What is being asked – Count up the lines below containing the word "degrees", and give the result with no other words.

Data extract –
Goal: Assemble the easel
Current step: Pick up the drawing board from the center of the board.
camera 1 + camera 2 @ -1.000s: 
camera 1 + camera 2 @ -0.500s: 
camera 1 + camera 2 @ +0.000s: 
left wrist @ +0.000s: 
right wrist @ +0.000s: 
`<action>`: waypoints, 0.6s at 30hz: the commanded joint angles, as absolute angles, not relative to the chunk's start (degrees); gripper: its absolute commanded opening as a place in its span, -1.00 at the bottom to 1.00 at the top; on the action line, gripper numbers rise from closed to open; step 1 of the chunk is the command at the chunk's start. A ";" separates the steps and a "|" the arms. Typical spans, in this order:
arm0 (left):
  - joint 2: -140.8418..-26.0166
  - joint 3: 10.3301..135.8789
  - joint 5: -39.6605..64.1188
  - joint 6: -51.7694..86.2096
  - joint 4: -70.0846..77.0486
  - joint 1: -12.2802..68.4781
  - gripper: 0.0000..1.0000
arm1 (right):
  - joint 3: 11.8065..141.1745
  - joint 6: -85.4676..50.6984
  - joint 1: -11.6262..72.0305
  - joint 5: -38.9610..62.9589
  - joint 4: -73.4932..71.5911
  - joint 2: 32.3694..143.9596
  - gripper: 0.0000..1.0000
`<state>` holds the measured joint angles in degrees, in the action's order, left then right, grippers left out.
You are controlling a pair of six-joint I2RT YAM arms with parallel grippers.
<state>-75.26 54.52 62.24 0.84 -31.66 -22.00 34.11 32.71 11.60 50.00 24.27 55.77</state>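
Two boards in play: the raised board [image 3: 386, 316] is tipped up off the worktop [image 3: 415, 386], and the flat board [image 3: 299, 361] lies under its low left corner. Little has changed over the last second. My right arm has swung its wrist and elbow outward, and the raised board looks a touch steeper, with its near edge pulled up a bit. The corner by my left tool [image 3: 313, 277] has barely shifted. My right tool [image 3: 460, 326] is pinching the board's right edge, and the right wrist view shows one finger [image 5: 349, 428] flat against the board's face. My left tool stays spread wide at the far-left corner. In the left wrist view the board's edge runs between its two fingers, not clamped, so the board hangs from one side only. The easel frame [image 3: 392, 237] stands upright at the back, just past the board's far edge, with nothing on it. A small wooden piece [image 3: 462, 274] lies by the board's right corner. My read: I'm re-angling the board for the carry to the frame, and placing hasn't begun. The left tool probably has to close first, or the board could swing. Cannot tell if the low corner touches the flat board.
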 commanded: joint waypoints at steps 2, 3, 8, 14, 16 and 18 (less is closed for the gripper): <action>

Output of the task – 2